[Task objective]
Please state how many lines of the listing contain the word "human", giving the number by itself.
** Extracted material follows **
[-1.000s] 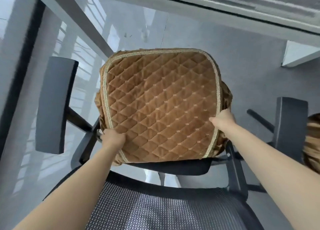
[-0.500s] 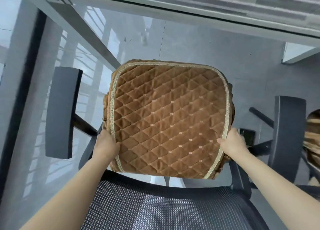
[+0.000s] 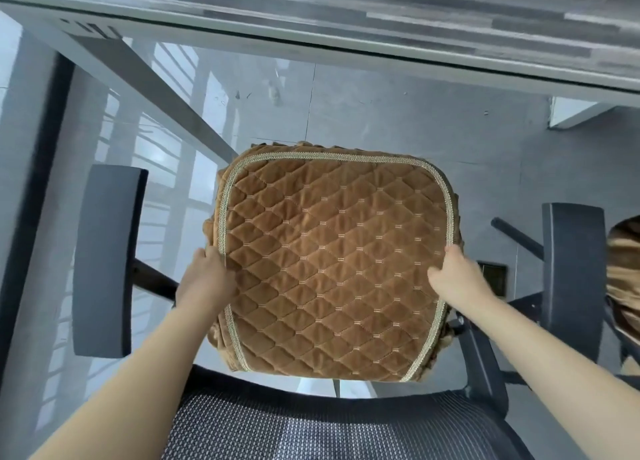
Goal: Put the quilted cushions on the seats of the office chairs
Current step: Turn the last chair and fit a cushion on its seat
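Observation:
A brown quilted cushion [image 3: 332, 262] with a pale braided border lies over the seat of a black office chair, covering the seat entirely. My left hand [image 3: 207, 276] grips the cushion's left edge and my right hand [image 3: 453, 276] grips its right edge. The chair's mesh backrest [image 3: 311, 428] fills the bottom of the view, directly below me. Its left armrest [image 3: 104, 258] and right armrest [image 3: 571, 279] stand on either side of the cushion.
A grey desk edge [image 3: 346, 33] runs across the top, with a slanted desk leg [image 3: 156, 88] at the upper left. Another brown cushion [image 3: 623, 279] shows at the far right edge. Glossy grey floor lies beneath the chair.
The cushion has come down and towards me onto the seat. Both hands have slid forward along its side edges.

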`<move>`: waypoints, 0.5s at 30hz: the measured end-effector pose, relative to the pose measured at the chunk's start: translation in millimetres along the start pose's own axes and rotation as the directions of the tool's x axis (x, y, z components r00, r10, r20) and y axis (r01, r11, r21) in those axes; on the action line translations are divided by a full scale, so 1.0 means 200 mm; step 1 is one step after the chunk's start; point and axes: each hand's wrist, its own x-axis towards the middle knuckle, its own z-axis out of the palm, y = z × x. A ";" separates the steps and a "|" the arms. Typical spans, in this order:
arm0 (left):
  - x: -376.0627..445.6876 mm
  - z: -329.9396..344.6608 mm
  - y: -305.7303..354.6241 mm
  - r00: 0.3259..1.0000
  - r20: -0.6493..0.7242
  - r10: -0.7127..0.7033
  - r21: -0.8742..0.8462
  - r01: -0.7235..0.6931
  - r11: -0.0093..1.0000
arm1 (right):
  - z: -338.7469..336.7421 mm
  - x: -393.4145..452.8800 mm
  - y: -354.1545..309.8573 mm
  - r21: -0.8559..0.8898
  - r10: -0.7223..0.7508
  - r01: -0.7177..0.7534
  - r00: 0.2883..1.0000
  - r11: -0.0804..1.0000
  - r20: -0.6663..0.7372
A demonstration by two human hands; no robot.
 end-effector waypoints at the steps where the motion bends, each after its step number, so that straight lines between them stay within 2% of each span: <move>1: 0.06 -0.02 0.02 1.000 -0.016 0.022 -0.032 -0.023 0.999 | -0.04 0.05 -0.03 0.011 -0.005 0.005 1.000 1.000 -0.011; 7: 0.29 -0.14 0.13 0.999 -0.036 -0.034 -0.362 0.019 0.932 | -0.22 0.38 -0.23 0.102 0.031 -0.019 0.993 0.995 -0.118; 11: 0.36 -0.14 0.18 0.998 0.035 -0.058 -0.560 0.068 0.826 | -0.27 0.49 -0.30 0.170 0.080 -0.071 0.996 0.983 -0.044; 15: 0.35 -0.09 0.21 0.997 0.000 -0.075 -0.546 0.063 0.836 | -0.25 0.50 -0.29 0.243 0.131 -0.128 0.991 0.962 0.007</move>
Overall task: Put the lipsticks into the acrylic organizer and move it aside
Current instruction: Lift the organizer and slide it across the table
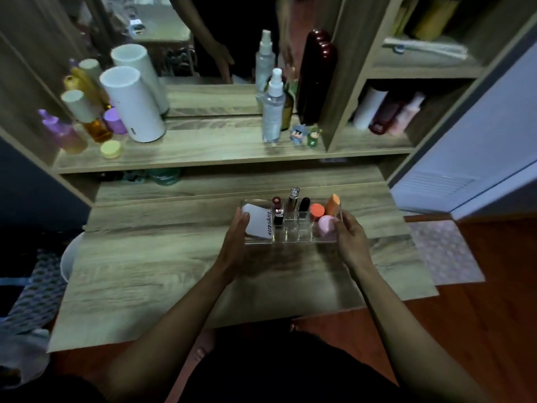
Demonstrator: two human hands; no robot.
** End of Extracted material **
[Output of the exercise]
2